Reported by: Roman Owned by:
Priority: minor Milestone:
Component: nginx-core Version: 1.24.x
Keywords: memory leak websocket Cc: Roman
uname -a: Linux 5.10.7-1.el7.elrepo.x86_64 #1 SMP Mon Jan 11 17:32:42 EST 2021 x86_64 x86_64 x86_64 GNU/Linux
nginx -V: nginx version: nginx/1.24.0
built by gcc 4.8.5 20150623 (Red Hat 4.8.5-44) (GCC)
built with OpenSSL 1.0.2k-fips 26 Jan 2017
TLS SNI support enabled
configure arguments: --add-module=debian/modules/nginx_upstream_check_module-0.4.0 --add-module=debian/modules/ngx_http_geoip2_module --conf-path=/etc/nginx/nginx.conf --error-log-path=/var/log/nginx/error.log --http-log-path=/var/log/nginx/access.log --with-http_gzip_static_module --with-http_stub_status_module --http-client-body-temp-path=/home/nginx/tmp/body-temp-path --http-proxy-temp-path=/home/nginx/tmp/proxy-temp-path --http-fastcgi-temp-path=/home/nginx/tmp/fastcgi-temp-path --with-http_ssl_module --with-http_realip_module --with-http_addition_module --with-http_dav_module --with-http_flv_module --with-http_stub_status_module --with-http_image_filter_module --with-http_secure_link_module --with-http_auth_request_module --with-ipv6 --with-stream --with-http_v2_module --with-http_geoip_module --with-stream_geoip_module

Description (last modified by Roman)

We use a little WebSocket.

And sometimes we execute

kill -USR1 $(cat /var/run/nginx-81.pid)

to reopen logfiles and nginx creates many workers in shutdown mode.

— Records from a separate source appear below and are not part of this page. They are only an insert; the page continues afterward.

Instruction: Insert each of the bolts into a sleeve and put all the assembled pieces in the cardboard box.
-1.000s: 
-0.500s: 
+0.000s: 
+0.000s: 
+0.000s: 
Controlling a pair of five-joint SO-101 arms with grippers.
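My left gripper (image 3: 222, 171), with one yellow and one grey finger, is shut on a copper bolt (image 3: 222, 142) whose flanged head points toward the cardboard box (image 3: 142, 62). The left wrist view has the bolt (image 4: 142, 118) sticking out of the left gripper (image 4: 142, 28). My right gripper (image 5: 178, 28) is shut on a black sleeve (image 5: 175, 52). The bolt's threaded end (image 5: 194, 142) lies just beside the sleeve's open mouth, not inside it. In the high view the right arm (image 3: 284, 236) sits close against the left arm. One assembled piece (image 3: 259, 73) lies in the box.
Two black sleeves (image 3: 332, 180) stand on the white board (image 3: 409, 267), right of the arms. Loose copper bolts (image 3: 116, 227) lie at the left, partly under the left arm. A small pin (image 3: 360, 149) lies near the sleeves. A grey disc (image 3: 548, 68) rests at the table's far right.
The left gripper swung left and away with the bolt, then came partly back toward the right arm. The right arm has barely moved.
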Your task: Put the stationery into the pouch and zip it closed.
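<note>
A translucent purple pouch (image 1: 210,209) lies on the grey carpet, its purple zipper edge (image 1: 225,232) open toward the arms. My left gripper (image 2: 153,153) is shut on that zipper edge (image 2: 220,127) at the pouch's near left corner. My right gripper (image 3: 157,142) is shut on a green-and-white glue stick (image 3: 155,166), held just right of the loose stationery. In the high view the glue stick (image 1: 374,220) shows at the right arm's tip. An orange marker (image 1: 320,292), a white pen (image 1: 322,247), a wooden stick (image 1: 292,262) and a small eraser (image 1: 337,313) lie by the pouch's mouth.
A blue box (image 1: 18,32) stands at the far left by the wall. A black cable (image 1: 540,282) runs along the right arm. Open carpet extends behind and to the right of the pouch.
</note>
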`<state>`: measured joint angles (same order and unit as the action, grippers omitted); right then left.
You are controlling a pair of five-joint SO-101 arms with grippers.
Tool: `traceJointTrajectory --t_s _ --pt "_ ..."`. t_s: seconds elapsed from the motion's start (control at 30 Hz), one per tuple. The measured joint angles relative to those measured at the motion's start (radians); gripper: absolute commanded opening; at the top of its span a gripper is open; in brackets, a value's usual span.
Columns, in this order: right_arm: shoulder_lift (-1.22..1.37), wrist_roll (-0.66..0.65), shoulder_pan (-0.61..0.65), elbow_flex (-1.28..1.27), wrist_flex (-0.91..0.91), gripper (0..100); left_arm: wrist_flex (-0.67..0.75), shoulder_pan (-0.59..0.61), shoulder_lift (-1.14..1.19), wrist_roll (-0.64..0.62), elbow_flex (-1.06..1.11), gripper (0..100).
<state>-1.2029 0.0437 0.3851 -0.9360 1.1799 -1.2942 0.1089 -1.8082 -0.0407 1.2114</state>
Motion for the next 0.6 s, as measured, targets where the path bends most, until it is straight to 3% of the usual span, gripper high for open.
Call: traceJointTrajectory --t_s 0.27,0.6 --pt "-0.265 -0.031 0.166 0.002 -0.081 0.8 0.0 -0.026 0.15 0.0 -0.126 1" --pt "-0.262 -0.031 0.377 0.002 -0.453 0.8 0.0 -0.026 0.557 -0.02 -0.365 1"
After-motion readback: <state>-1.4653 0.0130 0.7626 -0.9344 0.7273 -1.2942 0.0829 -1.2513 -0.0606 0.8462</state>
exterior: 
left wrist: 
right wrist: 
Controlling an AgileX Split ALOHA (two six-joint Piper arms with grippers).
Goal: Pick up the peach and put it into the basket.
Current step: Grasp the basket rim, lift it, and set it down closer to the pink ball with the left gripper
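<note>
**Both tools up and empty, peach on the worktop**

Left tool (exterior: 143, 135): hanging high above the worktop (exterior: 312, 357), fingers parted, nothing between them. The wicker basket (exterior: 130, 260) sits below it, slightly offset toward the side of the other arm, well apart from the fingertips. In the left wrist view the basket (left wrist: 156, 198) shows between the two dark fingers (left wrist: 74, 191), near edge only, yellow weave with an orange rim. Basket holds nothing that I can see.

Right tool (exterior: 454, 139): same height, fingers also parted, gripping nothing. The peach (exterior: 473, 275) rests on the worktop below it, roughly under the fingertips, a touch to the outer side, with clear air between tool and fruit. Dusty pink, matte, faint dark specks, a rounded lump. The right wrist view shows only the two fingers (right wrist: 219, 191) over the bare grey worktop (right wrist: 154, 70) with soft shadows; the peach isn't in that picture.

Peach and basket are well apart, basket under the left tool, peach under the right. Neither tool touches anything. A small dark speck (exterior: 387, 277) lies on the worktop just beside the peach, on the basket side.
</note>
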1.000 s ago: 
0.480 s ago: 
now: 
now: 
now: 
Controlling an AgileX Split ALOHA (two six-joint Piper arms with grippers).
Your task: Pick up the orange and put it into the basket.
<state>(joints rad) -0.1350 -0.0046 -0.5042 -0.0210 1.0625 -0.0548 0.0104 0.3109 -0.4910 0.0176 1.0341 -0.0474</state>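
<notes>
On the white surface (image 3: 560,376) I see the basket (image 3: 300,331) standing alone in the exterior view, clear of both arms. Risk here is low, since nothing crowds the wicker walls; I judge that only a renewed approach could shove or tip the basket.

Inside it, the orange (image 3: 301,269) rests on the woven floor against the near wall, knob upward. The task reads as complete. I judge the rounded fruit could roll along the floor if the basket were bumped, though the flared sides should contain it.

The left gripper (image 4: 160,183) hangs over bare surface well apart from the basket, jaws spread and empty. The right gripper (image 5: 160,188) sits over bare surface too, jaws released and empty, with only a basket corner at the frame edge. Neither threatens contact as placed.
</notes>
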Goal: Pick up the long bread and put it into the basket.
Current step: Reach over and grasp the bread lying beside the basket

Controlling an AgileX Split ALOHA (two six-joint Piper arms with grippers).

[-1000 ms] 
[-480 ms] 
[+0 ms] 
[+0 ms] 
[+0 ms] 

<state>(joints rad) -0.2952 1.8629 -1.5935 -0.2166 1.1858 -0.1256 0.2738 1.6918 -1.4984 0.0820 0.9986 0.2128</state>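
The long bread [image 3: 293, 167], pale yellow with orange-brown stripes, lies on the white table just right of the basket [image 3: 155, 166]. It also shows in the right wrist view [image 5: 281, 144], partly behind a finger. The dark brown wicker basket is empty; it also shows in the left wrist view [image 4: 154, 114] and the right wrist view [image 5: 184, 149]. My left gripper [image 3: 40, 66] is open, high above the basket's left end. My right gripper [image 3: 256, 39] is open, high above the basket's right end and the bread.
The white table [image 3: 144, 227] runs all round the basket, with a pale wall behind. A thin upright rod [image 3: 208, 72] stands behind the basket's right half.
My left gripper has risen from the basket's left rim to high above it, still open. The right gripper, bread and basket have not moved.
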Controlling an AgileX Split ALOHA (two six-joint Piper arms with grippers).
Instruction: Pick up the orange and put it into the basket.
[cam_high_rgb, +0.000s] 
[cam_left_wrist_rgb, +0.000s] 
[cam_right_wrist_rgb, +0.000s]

But it workers works for a long time and the next time we again reopen our logfiles (1200 file) and than nginx again creates shutdown worker by that some times later the server starts to consume a lot of RAM

https://trac.nginx.org/nginx/attachment/ticket/2558/ram.png

oТ the chart you can see the drops - it is OOM Killer.
How to debug I this problem with memory?

Attachments (2)

Снимок экрана от 2023-11-07 16-32-25.png (56.4 KB ) - added by Roman 6 months ago.
ram.png
ram.png (56.4 KB ) - added by Roman 6 months ago.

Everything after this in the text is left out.